Silico Study Reveals Potential Antiviral Properties Of Nyctanthes
Arbor-Tristis Linn Against Ebola, SARS2, Nipah & Chikungunya Viruses


Unraveling the Botanical Treasure: Nyctanthes arbor-tristis Linn
Nyctanthes arbor-tristis, a member of the Oleaceae family, is native to regions in South and Southeast Asia, including India and Nepal. Its therapeutic properties have long been recognized, attributed to a diverse array of phytochemicals found in its leaves, stems, and flowers. These compounds, such as glycosides, flavonoids, and aromatic oils, showcase a spectrum of biological activities, from hepatoprotective and antimicrobial to anti-inflammatory and antiviral effects. The plant's historical uses and chemical composition set a promising stage for investigating its antiviral potential.
 
Urgency Amid Viral Pandemics: Contextualizing the Need for Antiviral Solutions
The emergence and rapid spread of viral diseases like COVID-19, Ebola, Nipah, and Chikungunya have underscored the critical need for effective antiviral therapies.
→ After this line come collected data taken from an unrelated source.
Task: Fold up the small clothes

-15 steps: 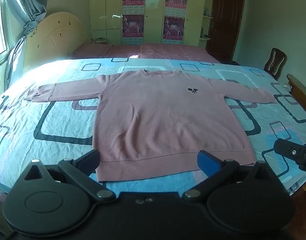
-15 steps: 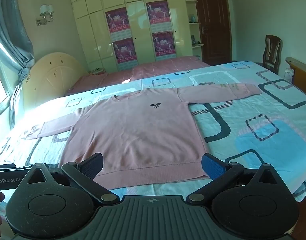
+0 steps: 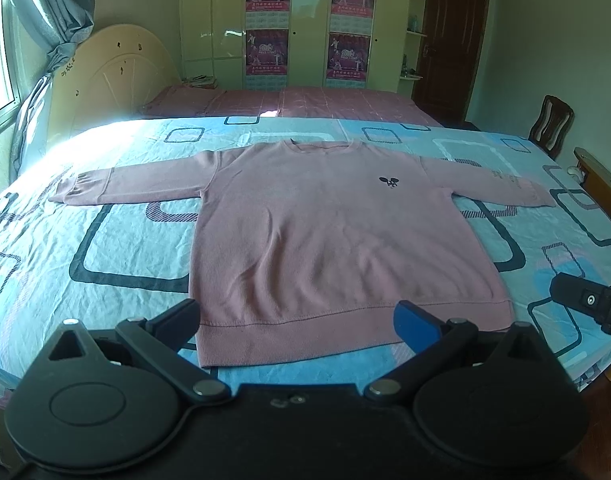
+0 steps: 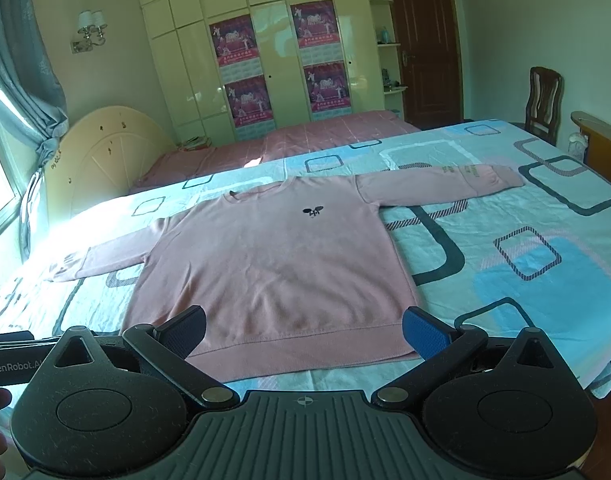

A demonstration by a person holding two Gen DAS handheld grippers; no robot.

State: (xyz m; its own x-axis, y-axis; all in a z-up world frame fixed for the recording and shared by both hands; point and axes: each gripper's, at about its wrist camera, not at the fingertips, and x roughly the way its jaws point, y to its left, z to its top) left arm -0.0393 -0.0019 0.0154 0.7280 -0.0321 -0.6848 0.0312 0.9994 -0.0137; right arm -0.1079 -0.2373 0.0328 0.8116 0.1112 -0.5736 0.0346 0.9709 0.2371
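Observation:
A pink long-sleeved sweatshirt (image 3: pixel 325 232) lies flat, front up, on the blue patterned bed sheet (image 3: pixel 105 248), both sleeves spread out sideways and the hem toward me. It also shows in the right wrist view (image 4: pixel 273 264). My left gripper (image 3: pixel 297 320) is open and empty, hovering just in front of the hem. My right gripper (image 4: pixel 303 330) is open and empty, also just in front of the hem. The right gripper's body shows at the right edge of the left wrist view (image 3: pixel 589 304).
A second bed with a pink cover (image 3: pixel 289 102) lies beyond. A cream headboard (image 3: pixel 117 80) and curtain (image 3: pixel 45 20) are at the left. A wardrobe with posters (image 3: pixel 305 20) stands at the back. A wooden chair (image 3: pixel 551 124) and wooden furniture (image 3: pixel 601 184) are at the right.
Both grippers have shifted very slightly; the sweatshirt lies as before. Both stay open.

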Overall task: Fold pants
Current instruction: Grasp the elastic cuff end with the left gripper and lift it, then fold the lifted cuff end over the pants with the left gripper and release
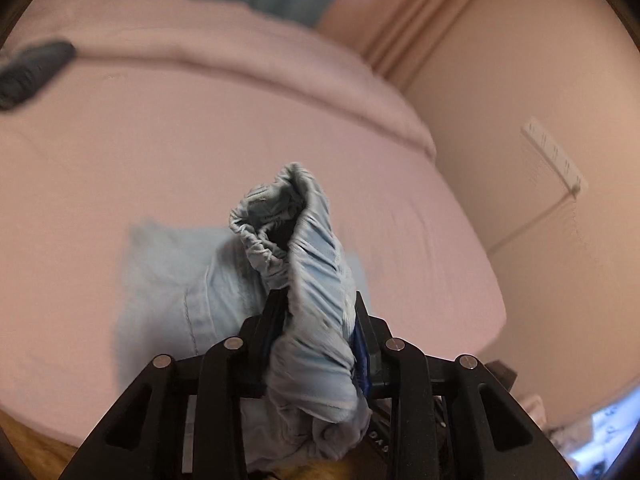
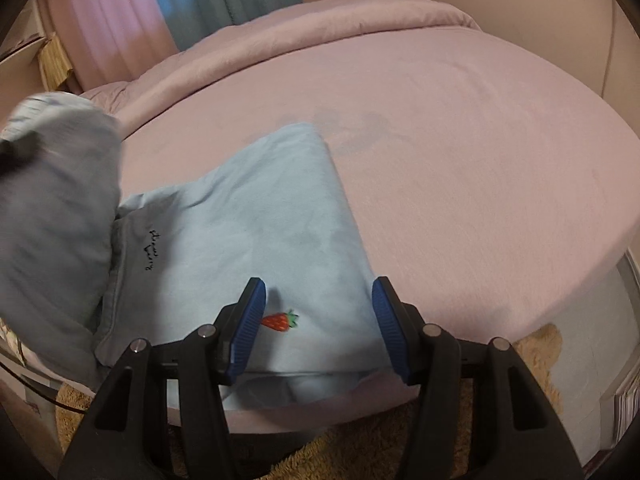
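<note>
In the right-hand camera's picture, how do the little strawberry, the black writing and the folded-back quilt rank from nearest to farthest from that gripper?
1. The strawberry, embroidered on the light blue pants, right beside the left pad of the right gripper.
2. The black writing, further up the pants, to the left.
3. The folded-back quilt, across the far end of the bed.

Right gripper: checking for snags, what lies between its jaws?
Only the pale blue pants below the open right gripper, with a strawberry embroidery; right wrist view.
</note>
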The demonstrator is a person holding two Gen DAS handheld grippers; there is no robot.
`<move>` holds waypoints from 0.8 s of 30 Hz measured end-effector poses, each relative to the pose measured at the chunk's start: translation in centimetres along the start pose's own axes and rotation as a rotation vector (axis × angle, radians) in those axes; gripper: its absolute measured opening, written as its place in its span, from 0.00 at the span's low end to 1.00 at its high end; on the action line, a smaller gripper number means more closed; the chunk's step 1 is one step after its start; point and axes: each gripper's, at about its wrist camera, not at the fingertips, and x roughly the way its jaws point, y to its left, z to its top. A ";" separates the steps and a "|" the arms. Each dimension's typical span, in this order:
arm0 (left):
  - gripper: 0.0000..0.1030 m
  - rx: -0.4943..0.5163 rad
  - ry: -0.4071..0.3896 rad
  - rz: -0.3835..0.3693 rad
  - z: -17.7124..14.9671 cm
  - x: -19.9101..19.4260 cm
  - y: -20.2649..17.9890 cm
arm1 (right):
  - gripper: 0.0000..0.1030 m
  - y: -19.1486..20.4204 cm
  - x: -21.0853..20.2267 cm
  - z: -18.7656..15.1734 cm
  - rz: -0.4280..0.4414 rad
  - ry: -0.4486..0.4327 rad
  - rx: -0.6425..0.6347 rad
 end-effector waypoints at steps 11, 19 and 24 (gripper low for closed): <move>0.48 -0.007 0.157 -0.167 -1.5 0.4 -1.0 | 0.52 -1.2 -0.4 -0.4 0.056 0.026 0.043; 0.67 -0.016 -0.071 0.153 -2.5 -5.6 5.5 | 0.54 -0.5 -3.9 1.5 0.038 -0.056 0.015; 0.66 -0.121 -0.025 0.255 -4.0 -4.7 9.4 | 0.54 3.5 -6.2 2.5 0.144 -0.112 -0.084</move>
Traditional approaches, coupled with modern computational tools, offer a pathway to identify novel antiviral compounds. The article emphasizes the significance of natural sources like Nyctanthes arbor-tristis in this quest, especially considering challenges such as vaccine accessibility and viral mutations.
 
Computational Insights: Evaluating Nyctanthes arbor-tristis Against Viral Targets
Researchers employed computational methodologies to analyze phytochemicals from Nyctanthes arbor-tristis Linn and their interactions with key viral proteins. Through virtual screening and molecular docking analyses, compounds like arborside-C, beta amyrin, and beta-sitosterol exhibited notable binding affinities to specific viral targets. Comparisons with standard antiviral drugs like remdesivir highlighted the potential efficacy of these natural compounds.
 
Key Findings
Findings from virtual screening and AutoDock analysis demonstrate notable affinity of certain compounds like arborside-C, beta amyrin, and beta-sitosterol towards specific viral targets. Arborside-C and beta-sitosterol displayed binding energies of -8.65 and -9.11 kcal/mol, respectively, when interacting with the primary protease, compared to remdesivir' ;s -6.18 kcal/mol. Other targets showed -7.52 kcal/mol for beta-amyrin against Ebola and -6.33 kcal/mol for nicotiflorin against Nipah virus. Further molecular dynamics simulations on promising compounds like the beta-amyrin-VP35 complex exhibited stable RMSD patterns, indicating potential antiviral efficacy. In summary, arborside-C, beta-sitosterol, beta-amyrin, and nicotiflorin stand out as promising natural antiviral agents sourced from Nyctanthes arbor-tristis Linn, making it a compelling subject for future in vitro and in vivo investigations.
 
The study focused on pivotal viral proteins such as Ebola's VP35, SARS-CoV-2 protease, Nipah virus glycoprotein, and Chikungunya virus nsP2 protease. Detailed analyses elucidated how phytochemicals from Nyctanthes arbor-tristis interacted with these targets, inhibiting crucial viral functions like interferon synthesis, viral entry into host cells, and protease-mediated infectivity. Molecular dynamics simulations provided insights into stability and binding patterns, reinforcing the compounds' potential as antiviral agents.
 
Comparative Analysis and Future Prospects
Comparative analyses with existing antiviral drugs underscored the competitive binding affinities and potential advantages of Nyctanthes arbor-tristis-derived compounds. The discussion delves into molecular dynamics, ADME (absorption, distribution, metabolism, excretion), and drug-likeness analyses, emphasizing the need for further experimental validations and clinical studies to translate these computational findings into tangible antiviral therapies.
 
Conclusion: Nyctanthes arbor-tristis Linn as a Promising Antiviral Resource
In conclusion, the collaborative efforts of research institutions in Saudi Arabia have unveiled Nyctanthes arbor-tristis Linn as a compelling natural source of antiviral compounds. The article synthesizes computational findings, botanical knowledge, and virology insights, highlighting the plant's potential in combating diverse viral infections. Future investigations, including in vitro and in vivo studies, are warranted to harness the therapeutic benefits of Nyctanthes arbor-tristis in the global fight against viral pandemics.
 
The study findings were published in the peer reviewed journal: Pharmaceuticals.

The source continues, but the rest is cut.